Mais maintenant, les Russes voient de plus en plus que la guerre n’est plus une image télévisée de villes étrangères. Elle arrive aux raffineries, usines, dépôts, aérodromes, ports et installations militaires à l’intérieur même de la Russie.

Le principal coupable n’est pas l’Ukraine, mais le Kremlin

On peut raconter autant qu’on veut aux citoyens russes l’« agression ukrainienne », mais la chaîne de causalité reste courte.

Si le Kremlin n’avait pas commencé une guerre à grande échelle, il n’y aurait pas de frappes ukrainiennes à longue portée sur les installations russes.

Si la Russie ne détruisait pas l’Ukraine, l’infrastructure russe ne brûlerait pas comme partie de la logique militaire de réponse.

Si Poutine n’avait pas décidé qu’il pouvait redessiner les frontières par la force en toute impunité, les Russes ne vivraient pas dans un pays où la guerre revient progressivement à la maison.

Et ici, la pensée de Levin est particulièrement importante : l’Ukraine, même en ayant la possibilité de porter des frappes de plus en plus longues et lourdes, ne construit pas sa stratégie comme un terrorisme miroir contre la population civile russe. Kiev a les capacités techniques de rendre la guerre encore plus dure, mais la logique ukrainienne reste attachée à l’infrastructure militaire de l’agresseur.

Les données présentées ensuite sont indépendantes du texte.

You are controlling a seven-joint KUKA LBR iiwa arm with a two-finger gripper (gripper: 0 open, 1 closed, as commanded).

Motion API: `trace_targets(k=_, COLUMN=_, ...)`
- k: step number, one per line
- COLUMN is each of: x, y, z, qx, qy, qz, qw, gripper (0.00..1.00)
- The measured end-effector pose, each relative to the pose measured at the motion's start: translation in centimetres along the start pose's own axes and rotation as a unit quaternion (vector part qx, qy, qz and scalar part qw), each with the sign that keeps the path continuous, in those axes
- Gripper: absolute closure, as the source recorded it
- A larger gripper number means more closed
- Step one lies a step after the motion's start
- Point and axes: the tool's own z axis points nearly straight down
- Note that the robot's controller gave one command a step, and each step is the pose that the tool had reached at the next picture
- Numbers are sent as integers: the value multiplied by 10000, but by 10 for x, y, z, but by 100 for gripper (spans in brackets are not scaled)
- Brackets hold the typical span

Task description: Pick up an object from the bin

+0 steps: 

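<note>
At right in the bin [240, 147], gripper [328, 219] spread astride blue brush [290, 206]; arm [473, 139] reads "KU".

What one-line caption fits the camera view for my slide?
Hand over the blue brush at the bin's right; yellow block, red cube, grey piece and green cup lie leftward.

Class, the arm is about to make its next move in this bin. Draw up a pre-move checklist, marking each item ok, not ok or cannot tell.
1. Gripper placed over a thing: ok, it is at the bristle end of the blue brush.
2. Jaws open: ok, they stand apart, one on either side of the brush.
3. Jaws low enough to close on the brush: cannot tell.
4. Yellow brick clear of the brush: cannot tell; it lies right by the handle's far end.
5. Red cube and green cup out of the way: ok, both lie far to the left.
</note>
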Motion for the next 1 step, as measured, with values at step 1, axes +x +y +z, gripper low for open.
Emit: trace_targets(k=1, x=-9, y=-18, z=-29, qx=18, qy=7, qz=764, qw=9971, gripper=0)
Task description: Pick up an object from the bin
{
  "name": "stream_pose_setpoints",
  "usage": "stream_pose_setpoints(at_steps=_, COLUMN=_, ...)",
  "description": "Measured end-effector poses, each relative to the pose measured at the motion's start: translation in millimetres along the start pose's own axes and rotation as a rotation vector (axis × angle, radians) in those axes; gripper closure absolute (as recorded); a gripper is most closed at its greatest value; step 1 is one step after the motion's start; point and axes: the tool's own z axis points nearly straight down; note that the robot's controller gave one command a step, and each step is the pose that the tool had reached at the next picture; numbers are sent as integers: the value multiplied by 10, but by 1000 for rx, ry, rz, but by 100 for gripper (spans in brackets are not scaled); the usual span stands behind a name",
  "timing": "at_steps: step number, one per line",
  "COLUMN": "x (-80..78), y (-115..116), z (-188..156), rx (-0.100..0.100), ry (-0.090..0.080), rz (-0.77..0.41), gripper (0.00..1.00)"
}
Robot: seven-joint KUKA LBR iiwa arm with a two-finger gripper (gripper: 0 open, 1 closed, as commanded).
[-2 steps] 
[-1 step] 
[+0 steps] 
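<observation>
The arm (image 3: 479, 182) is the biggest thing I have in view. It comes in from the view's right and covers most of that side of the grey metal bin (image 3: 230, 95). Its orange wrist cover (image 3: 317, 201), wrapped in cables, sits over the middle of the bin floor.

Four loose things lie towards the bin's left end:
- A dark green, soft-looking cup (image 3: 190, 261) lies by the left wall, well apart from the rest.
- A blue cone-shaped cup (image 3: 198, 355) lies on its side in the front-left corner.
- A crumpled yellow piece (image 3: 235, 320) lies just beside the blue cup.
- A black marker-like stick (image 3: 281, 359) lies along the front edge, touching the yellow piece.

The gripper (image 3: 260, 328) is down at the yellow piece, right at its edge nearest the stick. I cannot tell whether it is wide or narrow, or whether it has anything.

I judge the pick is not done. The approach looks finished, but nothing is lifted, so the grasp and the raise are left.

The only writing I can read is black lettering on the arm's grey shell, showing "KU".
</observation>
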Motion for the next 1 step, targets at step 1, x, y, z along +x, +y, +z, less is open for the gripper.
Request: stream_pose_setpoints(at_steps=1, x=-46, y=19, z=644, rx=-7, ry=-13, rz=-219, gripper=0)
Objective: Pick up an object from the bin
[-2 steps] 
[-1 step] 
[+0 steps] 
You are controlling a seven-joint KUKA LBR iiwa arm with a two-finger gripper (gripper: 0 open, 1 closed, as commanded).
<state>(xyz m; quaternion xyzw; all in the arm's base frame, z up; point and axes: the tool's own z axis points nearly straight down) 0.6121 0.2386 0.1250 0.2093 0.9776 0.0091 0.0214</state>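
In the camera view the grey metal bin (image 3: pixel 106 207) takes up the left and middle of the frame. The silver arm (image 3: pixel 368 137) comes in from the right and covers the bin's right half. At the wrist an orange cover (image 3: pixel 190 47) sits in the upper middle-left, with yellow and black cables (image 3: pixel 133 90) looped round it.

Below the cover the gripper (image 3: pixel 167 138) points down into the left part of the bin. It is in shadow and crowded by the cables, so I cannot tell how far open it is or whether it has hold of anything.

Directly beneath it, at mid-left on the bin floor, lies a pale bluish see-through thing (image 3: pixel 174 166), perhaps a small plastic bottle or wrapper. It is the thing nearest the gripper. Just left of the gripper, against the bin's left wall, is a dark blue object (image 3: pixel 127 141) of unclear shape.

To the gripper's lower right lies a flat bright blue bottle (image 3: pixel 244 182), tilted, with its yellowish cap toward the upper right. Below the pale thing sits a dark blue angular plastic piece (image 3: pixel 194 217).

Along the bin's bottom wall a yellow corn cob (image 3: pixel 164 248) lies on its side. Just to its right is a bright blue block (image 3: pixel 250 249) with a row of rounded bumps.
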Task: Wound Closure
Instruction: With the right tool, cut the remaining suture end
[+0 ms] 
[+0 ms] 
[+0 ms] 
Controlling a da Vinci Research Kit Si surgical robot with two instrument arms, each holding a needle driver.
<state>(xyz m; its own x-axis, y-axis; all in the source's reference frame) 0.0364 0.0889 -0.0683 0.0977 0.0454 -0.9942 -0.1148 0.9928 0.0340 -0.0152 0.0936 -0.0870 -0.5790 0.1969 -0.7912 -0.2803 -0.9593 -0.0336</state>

C’est pour cela que les Russes, s’ils peuvent un jour regarder honnêtement ce qui se passe, devraient être reconnaissants envers l’Ukraine.

Parce que la réponse de l’Ukraine pourrait être bien plus effrayante.

Pourquoi le mot « vengeance » ne sauve pas Moscou

Le Kremlin essaie de se cacher derrière un mot joli. « Vengeance » sonne plus fort que « une nouvelle frappe sur un pays que nous avons nous-mêmes attaqué ». Il est censé créer un sentiment de droit moral, bien qu’un tel droit n’existe pas pour l’agresseur.

On ne peut pas d’abord mettre le feu à la maison du voisin, puis appeler sa tentative d’éteindre l’incendie une attaque.

On ne peut pas commencer une guerre et exiger que la victime se défende uniquement de la manière qui convient à l’attaquant.

On ne peut pas frapper les villes ukrainiennes pendant des années et s’étonner que les installations militaires russes ne soient plus intouchables.

C’est là le sens principal de l’évaluation de l’analyste israélien : les « frappes de vengeance » russes ne sont pas une nécessité militaire, mais une tentative infantile de Moscou de jouer la victime après sa propre agression.

La guerre a été commencée par la Russie.

L’Ukraine répond.

Et chaque nouvelle frappe sur l’infrastructure militaire russe n’est pas le début de l’histoire, mais la continuation de cette guerre que le Kremlin a lui-même apportée en Ukraine.